The sober-looking advert fills a quarter of a page
in Switzerland's premier "executive search" magazine, but the kind of
vacancy it is trying to fill is no ordinary one.
Along with no pay,
"freedom from the common couple relationship" is cited as an upside of a
profession for which new members are desperately sought.
The recruitment drive has been launched by
Switzerland's normally reclusive Roman Catholic Capuchin monks.
The
religious order is in such perilous decline that it has been obliged to
take the unprecedented step of advertising for fresh blood in the
country's main job-vacancy magazine, Alpha, which has a circulation of
more than one million.
"We are chronically
over-aged," Willi Anderau, the spokesman for the Swiss Capuchins, said.

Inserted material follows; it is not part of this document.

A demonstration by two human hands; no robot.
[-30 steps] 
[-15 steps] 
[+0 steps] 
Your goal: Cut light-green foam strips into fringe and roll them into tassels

"There are hardly any people joining the order these days, we are
suffering from what might be described as a personnel shortage – so a
job-vacancy advert is quite logical."
The advertisement appeared in the "banking and
insurance" section of Saturday's edition of Alpha.
It calls on young
Catholic "bankers, journalists, teachers, theologians, tradesmen,
lawyers and communication experts aged between 22 and 35" to consider
joining the order.
Applicants, the advert says, should be "independent, yet capable of communal living, curious and show initiative".
But
life in the order is about as far removed from an average banking or
insurance executive's lifestyle as it is possible to get.
The advert
makes this clear: "We offer you no pay, but spirituality and prayer,
contemplation, an egalitarian lifestyle, free of personal material
riches and the common model of a couple relationship."
It
takes three years of apprenticeship before novices can be fully
ordained as monks.
Monastery life is structured with prayer, community
life and work.
"Anyone who thinks they can take it easy here has got it
wrong," Mr Anderau said.
The recruitment drive
has been launched in a desperate attempt to stop Switzerland's Capuchins
from simply dying out.
The Franciscan order has halved in size over the
past decade and now has only 200 members left in the country.
Their
average age is 70.
Two monasteries have been forced to close and a third
in the Appenzell region is due to shut down next year.
The monks hope
to attract between 10 and 20 new members through their recruitment
drive.
But Switzerland's Capuchin monks are not
alone; a dramatic decline in the number of Roman Catholic monks and
nuns has occurred on a global scale over the past three decades, their
ranks dropping by a quarter.
Vatican figures
released two years ago showed that the number of "members of the
consecrated life" had fallen worldwide by nearly 95,000 to 945,000 in
the space of just one year between 2005 and 2006.
The trend is being
exacerbated because there are hardly any new recruits to replace monks
and nuns who die.
Remarkably, the dramatic decline has coincided with a
surge in the number of "stressed executives" seeking temporary escape
from the rigours of their jobs by going on weekends or weeks of
spiritual contemplation that are now offered at several monasteries in
Europe.
Mr Anderau said the Capuchin's advert
was only the start of a broader campaign which would encourage people
from other walks of life, such as social workers, to join the order.
He
said he believed the decline could be halted if the public was better
informed.
"Most people's idea of being a monk is a cliché," Mr Anderau
said.
"We try to live the Franciscan way of life in the 21st century. Hardly anyone wears a habit these days."
Yet
Swiss experts on religion doubt the Capuchin's campaign will achieve
its aim.
Georg Otto Schmid, who has done research on the decline of
monasteries, said: "It may be trendy to take a holiday in a monastery,
but spending one's life in one is an not an attractive idea for most
people.
"Most people only think about joining an order when they find themselves running a whole gamut of crises."